* Information supplied *
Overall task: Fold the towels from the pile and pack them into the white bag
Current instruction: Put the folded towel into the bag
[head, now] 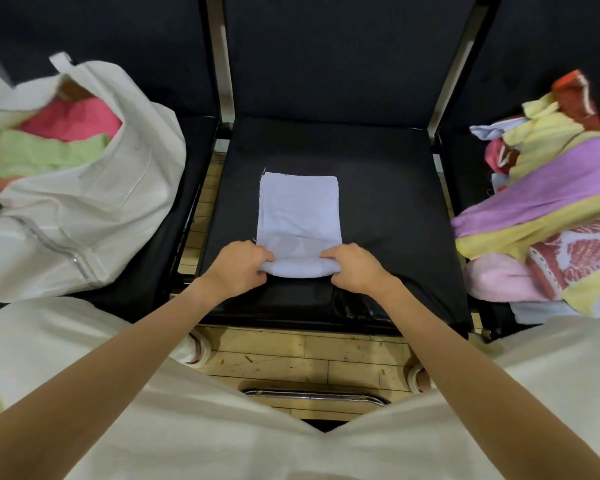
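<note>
A pale lilac towel (298, 206) lies folded into a narrow strip on the middle black chair seat (388, 209). Its near end is rolled or folded over. My left hand (238, 268) grips the left corner of that near end, and my right hand (355, 268) grips the right corner. The white bag (84, 216) stands open on the left chair, with pink and green folded towels inside. The pile of unfolded towels (548, 202), purple, yellow, pink and red patterned, rests on the right chair.
Three black chairs stand side by side with metal frames between them. Wooden floor shows under the seat's front edge, and a chrome bar (312, 396) lies near my knees. My lap in white cloth fills the bottom of the view.
</note>
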Tool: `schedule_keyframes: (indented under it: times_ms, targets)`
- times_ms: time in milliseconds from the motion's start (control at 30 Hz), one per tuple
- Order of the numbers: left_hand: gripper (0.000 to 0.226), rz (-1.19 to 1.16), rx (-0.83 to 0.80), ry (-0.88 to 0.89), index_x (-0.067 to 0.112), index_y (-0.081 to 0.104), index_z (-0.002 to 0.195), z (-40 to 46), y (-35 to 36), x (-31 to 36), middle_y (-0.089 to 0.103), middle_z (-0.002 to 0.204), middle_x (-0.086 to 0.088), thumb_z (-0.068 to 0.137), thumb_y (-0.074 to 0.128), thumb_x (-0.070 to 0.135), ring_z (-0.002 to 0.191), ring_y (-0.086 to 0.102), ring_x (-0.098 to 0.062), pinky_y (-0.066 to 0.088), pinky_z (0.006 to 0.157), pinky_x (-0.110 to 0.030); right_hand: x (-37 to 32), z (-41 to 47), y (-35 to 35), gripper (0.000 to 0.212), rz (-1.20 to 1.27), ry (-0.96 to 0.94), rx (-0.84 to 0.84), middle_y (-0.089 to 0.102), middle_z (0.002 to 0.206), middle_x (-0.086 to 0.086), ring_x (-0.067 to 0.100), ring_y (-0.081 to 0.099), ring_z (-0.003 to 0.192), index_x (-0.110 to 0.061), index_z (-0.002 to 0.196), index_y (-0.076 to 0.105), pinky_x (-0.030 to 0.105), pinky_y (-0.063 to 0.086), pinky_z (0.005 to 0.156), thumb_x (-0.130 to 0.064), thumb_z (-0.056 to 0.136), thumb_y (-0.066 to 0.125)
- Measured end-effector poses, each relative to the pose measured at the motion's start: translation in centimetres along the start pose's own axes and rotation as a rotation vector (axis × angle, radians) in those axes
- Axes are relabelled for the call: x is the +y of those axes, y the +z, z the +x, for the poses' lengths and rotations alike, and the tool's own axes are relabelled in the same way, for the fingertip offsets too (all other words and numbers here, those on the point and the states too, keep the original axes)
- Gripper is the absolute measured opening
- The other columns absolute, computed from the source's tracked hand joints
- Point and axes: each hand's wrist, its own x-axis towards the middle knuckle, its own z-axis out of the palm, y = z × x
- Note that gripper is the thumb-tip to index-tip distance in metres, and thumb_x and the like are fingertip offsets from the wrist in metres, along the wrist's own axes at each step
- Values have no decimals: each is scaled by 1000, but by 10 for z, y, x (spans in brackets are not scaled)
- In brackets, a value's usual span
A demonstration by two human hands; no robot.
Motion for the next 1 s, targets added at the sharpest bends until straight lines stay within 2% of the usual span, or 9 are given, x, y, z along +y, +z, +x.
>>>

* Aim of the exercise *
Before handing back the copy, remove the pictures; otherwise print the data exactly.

* Response *
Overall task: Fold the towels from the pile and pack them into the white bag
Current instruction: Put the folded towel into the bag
[head, now] 
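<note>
A pale lilac towel (298, 206) lies folded into a narrow strip on the middle black chair seat (388, 209). Its near end is rolled or folded over. My left hand (238, 268) grips the left corner of that near end, and my right hand (355, 268) grips the right corner. The white bag (84, 216) stands open on the left chair, with pink and green folded towels inside. The pile of unfolded towels (548, 202), purple, yellow, pink and red patterned, rests on the right chair.
Three black chairs stand side by side with metal frames between them. Wooden floor shows under the seat's front edge, and a chrome bar (312, 396) lies near my knees. My lap in white cloth fills the bottom of the view.
</note>
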Tool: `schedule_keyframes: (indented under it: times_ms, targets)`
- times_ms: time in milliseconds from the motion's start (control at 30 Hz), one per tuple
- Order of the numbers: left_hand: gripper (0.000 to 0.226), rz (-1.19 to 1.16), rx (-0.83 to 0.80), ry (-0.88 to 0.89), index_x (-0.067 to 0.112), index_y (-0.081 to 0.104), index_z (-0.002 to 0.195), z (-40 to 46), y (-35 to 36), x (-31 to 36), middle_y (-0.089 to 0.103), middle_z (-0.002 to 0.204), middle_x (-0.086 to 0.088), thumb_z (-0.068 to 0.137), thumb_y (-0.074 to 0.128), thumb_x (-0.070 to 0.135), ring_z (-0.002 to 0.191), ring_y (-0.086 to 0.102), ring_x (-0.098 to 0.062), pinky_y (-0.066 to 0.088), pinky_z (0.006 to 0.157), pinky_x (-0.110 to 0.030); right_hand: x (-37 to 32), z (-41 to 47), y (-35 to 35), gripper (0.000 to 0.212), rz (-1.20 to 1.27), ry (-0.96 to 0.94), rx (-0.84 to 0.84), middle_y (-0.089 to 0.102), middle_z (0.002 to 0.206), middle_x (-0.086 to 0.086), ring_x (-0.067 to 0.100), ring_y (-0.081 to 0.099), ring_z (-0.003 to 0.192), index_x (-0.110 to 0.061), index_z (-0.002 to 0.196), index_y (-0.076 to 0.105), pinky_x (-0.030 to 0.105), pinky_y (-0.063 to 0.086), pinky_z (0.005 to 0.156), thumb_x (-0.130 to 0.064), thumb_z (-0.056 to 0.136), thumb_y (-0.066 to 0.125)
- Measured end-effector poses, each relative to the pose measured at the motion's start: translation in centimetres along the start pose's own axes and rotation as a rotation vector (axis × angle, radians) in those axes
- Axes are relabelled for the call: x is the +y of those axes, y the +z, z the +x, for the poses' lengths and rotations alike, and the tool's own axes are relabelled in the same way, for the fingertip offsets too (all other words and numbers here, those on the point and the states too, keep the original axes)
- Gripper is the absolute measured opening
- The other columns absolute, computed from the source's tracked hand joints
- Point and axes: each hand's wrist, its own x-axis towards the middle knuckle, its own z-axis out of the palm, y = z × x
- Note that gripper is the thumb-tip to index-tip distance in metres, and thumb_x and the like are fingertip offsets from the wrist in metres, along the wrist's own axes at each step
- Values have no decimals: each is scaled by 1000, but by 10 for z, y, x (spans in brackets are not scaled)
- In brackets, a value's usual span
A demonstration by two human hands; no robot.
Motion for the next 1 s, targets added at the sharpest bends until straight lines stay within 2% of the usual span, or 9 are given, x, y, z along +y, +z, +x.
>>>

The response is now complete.